Description of the task:
Please output exactly the lines of the material from the first through the line containing "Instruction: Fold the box", and nothing more.

======== Given data

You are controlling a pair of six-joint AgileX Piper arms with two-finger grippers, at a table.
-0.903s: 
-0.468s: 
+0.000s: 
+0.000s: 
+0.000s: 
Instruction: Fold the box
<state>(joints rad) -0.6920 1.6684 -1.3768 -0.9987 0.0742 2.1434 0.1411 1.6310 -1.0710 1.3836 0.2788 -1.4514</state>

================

Written answer:
You are controlling a pair of six-joint AgileX Piper arms with two-finger grippers, at a table.
-0.903s: 
-0.468s: 
+0.000s: 
+0.000s: 
+0.000s: 
Instruction: Fold the box

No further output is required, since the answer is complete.